Roma, 1 marzo 2019. Il guanto da kickboxing appeso al soffitto è immobile, ma potrebbe riprendere il suo movimento da un momento all’altro. Il colore rosso della finta pelle con cui è realizzato vibra, restituendo energia all’oggetto. È così anche per i numerosi giocattoli – l’asino blu, la pecorella, il grande orsacchiotto di peluche, la testa della tartaruga Ninja, i pezzi di Lego e anche il robot Emiglio – che Andrea Sampaolo (Roma 1966) ha trovato per le strade di Roma accanto ai cassonetti dell’immondizia. Lo slancio visionario dell’artista e designer è la molla che lo spinge alla raccolta di ciò che non serve più. Il recupero dello scarto, che sia urbano o industriale, è di per sé un atto di generosità che gli viene restituita in termini di creatività.
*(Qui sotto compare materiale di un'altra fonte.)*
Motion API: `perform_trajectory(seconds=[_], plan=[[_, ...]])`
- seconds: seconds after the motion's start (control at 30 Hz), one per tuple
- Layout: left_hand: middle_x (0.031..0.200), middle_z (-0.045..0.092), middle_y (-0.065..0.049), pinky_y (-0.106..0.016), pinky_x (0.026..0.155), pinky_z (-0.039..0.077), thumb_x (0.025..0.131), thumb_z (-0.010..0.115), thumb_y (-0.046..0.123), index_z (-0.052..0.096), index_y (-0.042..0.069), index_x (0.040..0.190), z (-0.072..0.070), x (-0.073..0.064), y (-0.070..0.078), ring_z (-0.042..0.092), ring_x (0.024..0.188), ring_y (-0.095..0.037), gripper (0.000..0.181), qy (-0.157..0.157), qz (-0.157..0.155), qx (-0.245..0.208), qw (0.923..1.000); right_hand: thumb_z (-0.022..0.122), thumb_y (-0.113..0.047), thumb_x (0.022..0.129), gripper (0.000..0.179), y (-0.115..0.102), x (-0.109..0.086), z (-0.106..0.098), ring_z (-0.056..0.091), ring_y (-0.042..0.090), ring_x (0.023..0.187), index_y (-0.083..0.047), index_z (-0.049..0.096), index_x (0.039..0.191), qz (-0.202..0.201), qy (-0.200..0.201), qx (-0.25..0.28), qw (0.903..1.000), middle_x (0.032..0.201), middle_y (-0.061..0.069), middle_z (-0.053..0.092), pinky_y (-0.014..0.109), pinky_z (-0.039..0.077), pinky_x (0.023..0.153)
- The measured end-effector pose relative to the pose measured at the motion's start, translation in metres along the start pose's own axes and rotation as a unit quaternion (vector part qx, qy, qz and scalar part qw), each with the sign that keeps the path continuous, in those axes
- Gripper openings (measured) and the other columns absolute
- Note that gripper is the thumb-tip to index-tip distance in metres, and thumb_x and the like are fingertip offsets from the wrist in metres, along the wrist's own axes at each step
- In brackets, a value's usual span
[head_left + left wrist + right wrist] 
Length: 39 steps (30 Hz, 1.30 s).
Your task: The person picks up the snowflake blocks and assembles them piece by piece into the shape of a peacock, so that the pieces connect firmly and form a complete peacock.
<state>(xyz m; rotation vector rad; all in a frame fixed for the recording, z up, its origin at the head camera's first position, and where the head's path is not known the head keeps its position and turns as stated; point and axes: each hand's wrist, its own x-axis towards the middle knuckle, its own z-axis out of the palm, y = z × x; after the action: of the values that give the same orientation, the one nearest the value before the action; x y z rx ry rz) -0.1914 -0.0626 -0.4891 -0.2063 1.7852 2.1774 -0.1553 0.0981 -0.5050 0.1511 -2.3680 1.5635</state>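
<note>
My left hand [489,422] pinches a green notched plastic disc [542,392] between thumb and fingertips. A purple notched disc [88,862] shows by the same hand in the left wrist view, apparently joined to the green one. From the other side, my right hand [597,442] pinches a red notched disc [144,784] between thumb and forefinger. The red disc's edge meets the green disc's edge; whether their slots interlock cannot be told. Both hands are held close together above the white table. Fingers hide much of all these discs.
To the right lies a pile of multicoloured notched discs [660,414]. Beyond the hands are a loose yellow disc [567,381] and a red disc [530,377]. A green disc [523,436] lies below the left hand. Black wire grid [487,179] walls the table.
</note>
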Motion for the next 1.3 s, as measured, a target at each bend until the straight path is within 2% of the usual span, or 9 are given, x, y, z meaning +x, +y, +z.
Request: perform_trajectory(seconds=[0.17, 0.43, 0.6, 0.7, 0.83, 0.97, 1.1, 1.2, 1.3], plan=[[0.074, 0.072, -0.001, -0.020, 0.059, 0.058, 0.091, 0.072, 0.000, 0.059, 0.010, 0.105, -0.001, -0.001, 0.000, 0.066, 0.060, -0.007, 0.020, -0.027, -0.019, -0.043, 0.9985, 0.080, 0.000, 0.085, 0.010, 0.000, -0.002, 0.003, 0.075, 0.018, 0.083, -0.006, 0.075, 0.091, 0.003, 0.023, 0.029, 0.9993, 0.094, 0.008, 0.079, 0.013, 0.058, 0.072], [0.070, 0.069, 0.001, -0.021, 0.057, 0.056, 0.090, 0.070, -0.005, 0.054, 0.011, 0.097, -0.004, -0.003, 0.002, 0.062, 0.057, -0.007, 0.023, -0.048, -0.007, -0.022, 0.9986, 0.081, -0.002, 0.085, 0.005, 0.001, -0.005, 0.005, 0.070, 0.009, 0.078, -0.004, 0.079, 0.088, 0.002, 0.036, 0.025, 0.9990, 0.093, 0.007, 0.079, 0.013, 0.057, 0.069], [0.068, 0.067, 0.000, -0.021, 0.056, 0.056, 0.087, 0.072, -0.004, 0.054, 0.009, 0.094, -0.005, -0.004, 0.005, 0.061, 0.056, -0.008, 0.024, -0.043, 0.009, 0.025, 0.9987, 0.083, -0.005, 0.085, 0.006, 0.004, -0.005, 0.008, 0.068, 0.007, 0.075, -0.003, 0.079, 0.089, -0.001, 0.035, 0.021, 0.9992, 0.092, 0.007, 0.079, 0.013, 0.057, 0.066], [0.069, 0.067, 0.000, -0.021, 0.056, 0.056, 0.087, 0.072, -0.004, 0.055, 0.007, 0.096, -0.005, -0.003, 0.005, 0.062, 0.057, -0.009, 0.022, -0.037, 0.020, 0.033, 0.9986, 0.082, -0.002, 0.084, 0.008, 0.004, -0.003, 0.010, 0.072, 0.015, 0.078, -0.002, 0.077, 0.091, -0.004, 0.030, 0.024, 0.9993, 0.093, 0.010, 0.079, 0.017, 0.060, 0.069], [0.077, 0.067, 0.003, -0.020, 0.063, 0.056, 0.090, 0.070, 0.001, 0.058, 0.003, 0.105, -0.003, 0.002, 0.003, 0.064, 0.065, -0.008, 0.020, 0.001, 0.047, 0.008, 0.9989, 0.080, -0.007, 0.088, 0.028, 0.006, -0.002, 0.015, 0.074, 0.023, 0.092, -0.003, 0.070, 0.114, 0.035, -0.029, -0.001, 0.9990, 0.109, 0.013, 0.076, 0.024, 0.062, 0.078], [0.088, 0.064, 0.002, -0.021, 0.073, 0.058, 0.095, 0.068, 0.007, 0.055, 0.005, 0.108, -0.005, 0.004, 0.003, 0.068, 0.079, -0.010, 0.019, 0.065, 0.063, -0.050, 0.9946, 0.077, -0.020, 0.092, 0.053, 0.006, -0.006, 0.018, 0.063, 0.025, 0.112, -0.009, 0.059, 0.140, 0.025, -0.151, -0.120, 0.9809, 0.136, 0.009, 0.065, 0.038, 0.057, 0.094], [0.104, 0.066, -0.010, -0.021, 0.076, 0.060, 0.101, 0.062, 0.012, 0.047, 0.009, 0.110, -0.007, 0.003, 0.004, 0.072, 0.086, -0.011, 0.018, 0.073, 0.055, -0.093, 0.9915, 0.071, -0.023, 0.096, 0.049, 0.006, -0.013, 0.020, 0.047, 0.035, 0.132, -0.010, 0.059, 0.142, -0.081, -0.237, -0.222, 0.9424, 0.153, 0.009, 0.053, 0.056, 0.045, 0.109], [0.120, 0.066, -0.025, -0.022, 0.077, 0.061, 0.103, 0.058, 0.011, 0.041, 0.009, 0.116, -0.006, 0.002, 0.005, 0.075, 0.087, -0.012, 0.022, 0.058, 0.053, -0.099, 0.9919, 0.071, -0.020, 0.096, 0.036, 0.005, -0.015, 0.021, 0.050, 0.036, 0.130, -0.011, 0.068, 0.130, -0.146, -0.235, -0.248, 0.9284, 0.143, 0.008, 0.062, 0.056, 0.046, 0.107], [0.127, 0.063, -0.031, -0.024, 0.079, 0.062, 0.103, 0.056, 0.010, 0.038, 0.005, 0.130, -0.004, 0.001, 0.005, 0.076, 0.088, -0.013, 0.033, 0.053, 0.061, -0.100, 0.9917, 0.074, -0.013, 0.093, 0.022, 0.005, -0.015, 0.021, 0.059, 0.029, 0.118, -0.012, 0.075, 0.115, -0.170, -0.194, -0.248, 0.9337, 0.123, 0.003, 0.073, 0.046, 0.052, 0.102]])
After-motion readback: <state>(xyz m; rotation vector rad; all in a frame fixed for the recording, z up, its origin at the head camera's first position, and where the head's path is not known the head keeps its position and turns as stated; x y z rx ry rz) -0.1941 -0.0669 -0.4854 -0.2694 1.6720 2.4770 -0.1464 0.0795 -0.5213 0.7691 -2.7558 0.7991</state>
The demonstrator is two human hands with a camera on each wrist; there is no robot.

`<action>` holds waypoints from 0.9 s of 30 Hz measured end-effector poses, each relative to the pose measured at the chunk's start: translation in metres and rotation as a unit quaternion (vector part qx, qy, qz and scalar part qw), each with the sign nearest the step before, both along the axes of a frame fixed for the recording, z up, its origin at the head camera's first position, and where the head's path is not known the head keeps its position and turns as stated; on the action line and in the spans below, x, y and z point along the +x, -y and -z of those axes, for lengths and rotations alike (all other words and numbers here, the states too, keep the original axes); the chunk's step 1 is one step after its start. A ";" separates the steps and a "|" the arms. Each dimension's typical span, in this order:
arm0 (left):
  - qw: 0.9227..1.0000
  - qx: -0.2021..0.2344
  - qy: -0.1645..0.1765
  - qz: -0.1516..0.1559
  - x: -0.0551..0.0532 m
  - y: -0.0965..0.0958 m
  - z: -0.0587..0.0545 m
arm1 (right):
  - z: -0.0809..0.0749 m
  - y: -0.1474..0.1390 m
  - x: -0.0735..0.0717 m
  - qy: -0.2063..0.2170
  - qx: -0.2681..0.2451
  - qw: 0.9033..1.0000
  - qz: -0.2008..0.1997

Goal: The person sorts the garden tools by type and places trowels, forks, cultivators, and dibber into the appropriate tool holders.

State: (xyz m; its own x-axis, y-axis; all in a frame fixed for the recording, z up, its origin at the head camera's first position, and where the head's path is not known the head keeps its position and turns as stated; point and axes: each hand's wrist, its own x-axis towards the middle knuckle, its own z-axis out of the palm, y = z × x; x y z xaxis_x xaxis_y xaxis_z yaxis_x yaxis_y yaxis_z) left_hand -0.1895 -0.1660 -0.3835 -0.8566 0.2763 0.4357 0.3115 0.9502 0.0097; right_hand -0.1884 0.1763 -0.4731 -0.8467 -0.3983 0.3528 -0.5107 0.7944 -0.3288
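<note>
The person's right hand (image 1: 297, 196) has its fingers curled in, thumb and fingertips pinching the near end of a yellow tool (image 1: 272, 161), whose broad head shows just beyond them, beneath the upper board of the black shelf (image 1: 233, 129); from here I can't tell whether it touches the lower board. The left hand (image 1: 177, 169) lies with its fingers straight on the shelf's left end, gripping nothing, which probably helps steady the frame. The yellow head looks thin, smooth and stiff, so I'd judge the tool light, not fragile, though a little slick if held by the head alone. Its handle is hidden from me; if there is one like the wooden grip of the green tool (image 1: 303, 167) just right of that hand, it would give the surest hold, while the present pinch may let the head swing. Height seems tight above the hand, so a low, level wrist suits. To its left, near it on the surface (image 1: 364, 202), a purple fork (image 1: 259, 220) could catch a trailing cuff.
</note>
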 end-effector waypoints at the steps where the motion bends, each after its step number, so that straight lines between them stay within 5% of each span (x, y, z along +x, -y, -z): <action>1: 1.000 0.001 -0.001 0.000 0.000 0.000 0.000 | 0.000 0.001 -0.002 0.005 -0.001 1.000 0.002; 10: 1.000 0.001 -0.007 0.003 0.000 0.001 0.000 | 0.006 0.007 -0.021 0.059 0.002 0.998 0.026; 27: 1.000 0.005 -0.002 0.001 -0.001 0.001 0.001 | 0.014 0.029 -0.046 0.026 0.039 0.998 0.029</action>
Partendo da questa consapevolezza – sollecitata dalla condivisione della frase di Gianni Rodari «non perché tutti siano liberi, ma perché nessuno sia schiavo» – Sampaolo costruisce il percorso espositivo della mostra personale L’impossibile è possibile alla Fondamenta Gallery di Roma (fino al 15 marzo). Un obiettivo importante che arriva in un momento decisivo della sua vita personale e artistica, segnata dalla scoperta del riciclo (o meglio dalla riscoperta considerando che già nel 2007 a Delft, in Olanda, aveva partecipato ad un simposio sul riciclo) da una parte e del buddismo dall’altra. L’outsider parla di «evocazione interiore energetica verso l’esterno» e di «grande motivazione, gioia e possibilità». Non è casuale la citazione di Robert Rauschenberg che già dai primi anni Settanta si recava abitualmente alla discarica di Fort Myers, in Florida, raccogliendo e accumulando quantità immani di oggetti di scarto che portava nel suo studio, destinati ad essere trasformati negli assemblaggi poetici e ironici dei Gluts e successivamente nei Combines. Per Sampaolo l’urgenza è dettata dall’immediatezza del suo approccio emotivo. In opere come Cuore totalitario, Invisible Mask, In & Out, Black Mirror, Nine, Walk by Walk, Smile i colori acrilici (non solo i rigorosi colori primari) trovano spazio sulla superficie di un vecchio legno come di una lamiera, un metacrilato, un vetro e magari anche una vecchia stoffa, mescolandosi e rincorrendosi. Lo spray delle vernici e le sgocciolature sottolineano l’appartenenza ad scrittura visiva underground. Vivere per alcuni anni a Miami, nel quartiere di Wynwood tra murales e graffiti, con la sua quotidianità scandita dalle declinazioni di un’arte che non era assoggettata al mercato pur facendone parte, è stata per lui certamente un’esperienza significativa. Ma altrettanto importante è stata la frequentazione dell’atelier di sartoria di sua madre nella zona di Corso Trieste, officina di idee e di sperimentazioni creative. Da lì provengono i vecchi scampoli e rimasugli di tessuti, firmati da grandi stilisti come Mila Schön o Emanuel Ungaro, su cui Sampaolo ha dipinto, ispirandosi all’essenza delle stoffe stesse, in occasione della mostra Tessendo colore a Milano, Bologna e Ascoli Piceno (2008).

Lo stesso approccio visionario, come è lui stesso a definirlo, emerge anche nelle performance di live painting, realizzate insieme a vari musicisti tra cui Javier Girotto con cui collabora dal 2010. Un’«esperienza circense» per l’artista, che cerca sempre di «dare dinamicità al lavoro», lasciandosi guidare dalla pura istintività. La musica jazz, del resto, ha avuto fin dalla sua nascita un fortissimo legame con le arti visive, accelerando i suoi spostamenti di accenti in quella che è certamente una celebrazione gioiosa della vita.